### WHAT YOU ARE ASKED TO DO
Copy out exactly the lines below that run from the one holding "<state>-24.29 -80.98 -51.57" to the one holding "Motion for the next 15", keeping both of those lines and no others.

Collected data
☆ ☆ ☆
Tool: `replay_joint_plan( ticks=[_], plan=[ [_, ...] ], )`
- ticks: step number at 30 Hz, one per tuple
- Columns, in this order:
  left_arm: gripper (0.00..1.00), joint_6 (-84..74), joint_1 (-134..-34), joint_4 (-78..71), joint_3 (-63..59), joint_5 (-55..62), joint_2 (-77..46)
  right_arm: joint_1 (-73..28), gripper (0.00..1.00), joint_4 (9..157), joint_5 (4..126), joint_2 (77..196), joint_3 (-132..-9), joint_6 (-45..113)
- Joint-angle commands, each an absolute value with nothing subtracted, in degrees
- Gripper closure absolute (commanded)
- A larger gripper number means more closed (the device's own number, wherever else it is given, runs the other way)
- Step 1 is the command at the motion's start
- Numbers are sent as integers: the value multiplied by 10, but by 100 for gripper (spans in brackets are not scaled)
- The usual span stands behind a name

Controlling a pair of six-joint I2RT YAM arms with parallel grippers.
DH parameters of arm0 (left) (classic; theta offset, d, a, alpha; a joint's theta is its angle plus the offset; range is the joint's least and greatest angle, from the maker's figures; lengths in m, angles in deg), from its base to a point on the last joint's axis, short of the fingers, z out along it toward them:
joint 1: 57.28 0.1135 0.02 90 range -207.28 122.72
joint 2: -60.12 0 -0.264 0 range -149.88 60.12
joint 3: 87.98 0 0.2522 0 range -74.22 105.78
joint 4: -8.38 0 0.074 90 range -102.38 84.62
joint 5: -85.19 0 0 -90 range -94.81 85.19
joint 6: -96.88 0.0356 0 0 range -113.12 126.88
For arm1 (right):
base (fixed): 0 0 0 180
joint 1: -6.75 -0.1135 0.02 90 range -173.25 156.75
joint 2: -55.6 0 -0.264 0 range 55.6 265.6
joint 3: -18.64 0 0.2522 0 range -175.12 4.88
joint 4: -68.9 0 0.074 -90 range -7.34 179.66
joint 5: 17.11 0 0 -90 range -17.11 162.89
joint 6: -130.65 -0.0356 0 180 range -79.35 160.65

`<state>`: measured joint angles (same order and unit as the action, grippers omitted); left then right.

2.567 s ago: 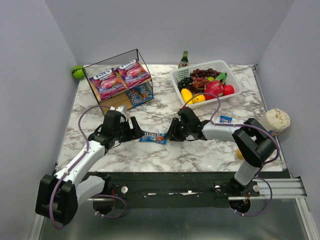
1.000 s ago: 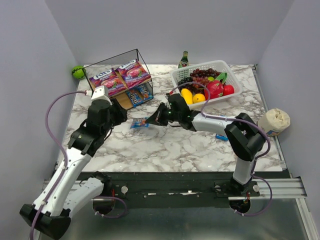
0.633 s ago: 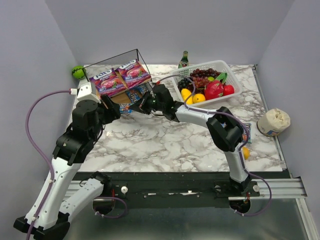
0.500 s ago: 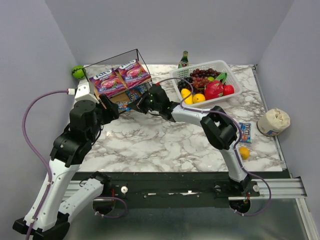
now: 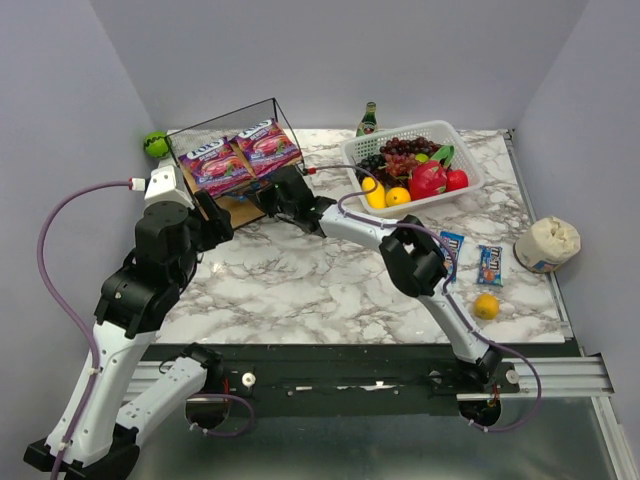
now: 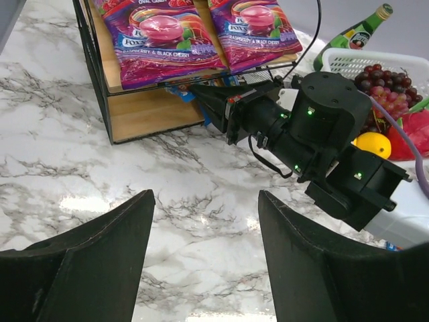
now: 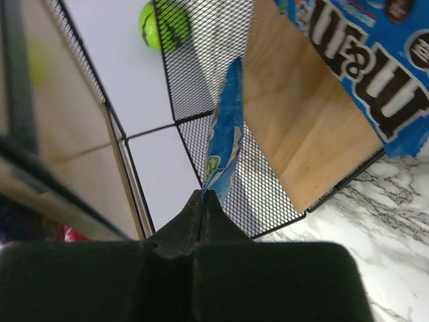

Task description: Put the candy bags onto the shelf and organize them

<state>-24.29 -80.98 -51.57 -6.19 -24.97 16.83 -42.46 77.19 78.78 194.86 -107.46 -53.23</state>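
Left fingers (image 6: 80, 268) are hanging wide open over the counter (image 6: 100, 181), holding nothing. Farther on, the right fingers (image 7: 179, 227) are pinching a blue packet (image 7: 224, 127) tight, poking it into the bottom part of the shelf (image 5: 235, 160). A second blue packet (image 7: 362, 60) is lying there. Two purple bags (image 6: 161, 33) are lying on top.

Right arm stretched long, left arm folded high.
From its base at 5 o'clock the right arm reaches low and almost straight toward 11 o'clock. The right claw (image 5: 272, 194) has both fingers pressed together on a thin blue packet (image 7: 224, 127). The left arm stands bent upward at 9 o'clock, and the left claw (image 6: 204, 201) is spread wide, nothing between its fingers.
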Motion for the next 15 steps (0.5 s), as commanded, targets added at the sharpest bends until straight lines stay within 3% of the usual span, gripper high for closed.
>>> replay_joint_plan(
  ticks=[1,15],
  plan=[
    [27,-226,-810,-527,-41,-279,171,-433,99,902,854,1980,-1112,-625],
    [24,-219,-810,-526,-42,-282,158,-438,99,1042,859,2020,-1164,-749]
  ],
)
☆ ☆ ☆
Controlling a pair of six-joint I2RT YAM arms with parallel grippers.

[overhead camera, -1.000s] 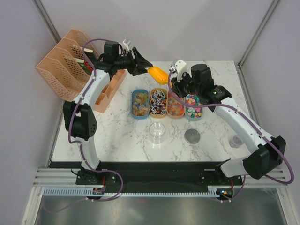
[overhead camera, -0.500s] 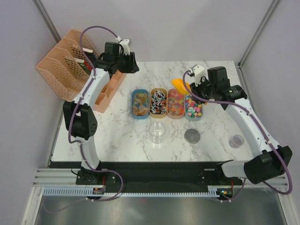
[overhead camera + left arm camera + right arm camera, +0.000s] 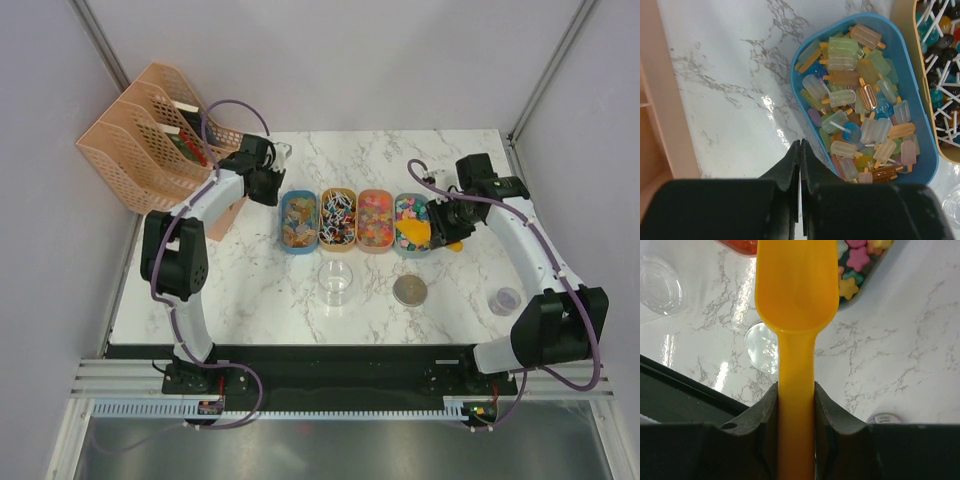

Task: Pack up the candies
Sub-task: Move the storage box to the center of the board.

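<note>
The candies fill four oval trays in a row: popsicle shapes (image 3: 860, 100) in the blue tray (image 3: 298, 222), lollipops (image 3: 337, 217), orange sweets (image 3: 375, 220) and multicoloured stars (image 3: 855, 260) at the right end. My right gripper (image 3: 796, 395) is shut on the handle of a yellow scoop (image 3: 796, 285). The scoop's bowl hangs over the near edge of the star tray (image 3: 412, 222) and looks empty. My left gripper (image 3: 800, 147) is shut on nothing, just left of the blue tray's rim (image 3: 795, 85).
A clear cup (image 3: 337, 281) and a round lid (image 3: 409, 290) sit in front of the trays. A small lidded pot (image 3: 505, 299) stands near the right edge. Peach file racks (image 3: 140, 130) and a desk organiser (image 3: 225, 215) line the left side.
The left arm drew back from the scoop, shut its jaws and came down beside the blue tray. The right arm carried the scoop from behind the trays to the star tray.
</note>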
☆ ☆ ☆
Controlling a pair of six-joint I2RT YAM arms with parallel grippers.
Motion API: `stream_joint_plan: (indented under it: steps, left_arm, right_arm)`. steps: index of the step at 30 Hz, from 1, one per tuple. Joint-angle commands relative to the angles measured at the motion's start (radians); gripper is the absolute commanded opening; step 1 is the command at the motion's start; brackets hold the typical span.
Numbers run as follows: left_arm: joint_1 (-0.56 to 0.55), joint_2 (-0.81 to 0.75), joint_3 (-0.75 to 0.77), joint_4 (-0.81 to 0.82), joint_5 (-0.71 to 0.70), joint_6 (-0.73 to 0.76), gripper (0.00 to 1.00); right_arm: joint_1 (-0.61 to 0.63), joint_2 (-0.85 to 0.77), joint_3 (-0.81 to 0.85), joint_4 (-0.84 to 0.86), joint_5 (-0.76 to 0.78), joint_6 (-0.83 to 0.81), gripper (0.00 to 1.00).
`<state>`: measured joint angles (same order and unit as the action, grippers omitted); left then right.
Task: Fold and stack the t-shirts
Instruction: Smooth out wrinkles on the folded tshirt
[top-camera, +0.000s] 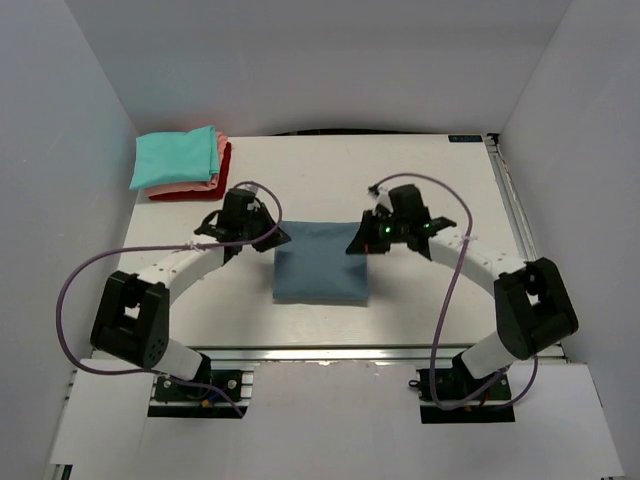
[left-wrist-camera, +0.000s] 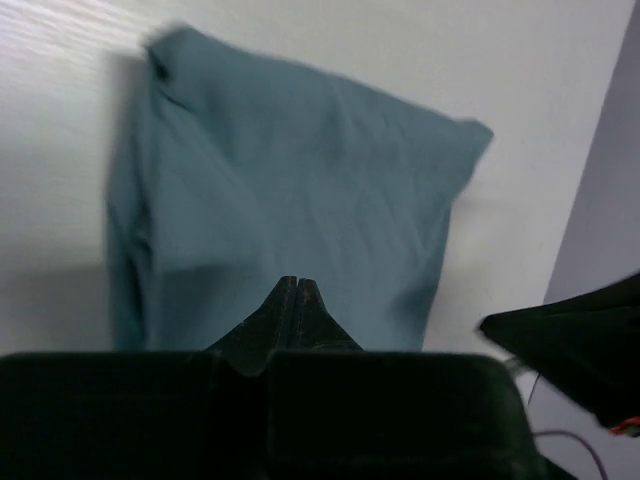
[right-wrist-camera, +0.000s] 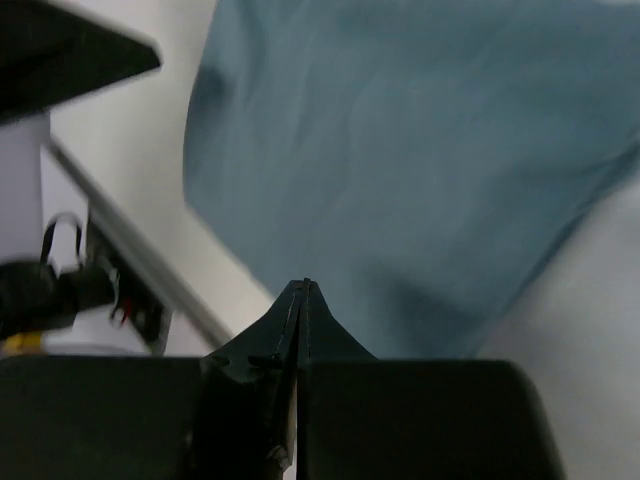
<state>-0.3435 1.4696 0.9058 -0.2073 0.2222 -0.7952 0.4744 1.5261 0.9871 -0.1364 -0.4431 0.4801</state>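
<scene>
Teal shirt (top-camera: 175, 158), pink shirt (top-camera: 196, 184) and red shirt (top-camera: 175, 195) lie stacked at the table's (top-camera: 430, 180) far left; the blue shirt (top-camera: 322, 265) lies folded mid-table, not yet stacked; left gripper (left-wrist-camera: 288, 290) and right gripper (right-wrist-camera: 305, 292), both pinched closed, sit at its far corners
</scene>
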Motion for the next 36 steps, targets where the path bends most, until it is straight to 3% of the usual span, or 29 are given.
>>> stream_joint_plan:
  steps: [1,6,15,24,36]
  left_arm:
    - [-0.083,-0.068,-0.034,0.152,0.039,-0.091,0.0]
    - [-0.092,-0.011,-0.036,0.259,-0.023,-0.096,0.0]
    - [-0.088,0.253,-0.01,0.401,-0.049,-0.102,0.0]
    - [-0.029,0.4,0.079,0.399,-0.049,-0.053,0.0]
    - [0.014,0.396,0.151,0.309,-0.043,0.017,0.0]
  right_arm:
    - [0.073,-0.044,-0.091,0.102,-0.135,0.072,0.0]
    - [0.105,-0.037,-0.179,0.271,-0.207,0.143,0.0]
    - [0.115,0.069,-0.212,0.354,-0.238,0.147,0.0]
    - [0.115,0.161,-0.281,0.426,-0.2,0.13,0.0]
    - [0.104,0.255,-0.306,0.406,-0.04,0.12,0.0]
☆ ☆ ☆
### RESULT FOR THIS EXERCISE
<state>-24.29 -80.98 -51.57 -6.19 -24.97 16.83 -42.46 77.19 78.78 194.86 -107.46 -53.23</state>
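Left fingers (image 6: 80, 268) are hanging wide open over the counter (image 6: 100, 181), holding nothing. Farther on, the right fingers (image 7: 179, 227) are pinching a blue packet (image 7: 224, 127) tight, poking it into the bottom part of the shelf (image 5: 235, 160). A second blue packet (image 7: 362, 60) is lying there. Two purple bags (image 6: 161, 33) are lying on top.

Right arm stretched long, left arm folded high.
From its base at 5 o'clock the right arm reaches low and almost straight toward 11 o'clock. The right claw (image 5: 272, 194) has both fingers pressed together on a thin blue packet (image 7: 224, 127). The left arm stands bent upward at 9 o'clock, and the left claw (image 6: 204, 201) is spread wide, nothing between its fingers.
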Motion for the next 15 steps (0.5 s), as commanded, targets added at the sharpest bends until straight lines stay within 3% of the usual span, gripper high for closed.

The answer requires no further additions.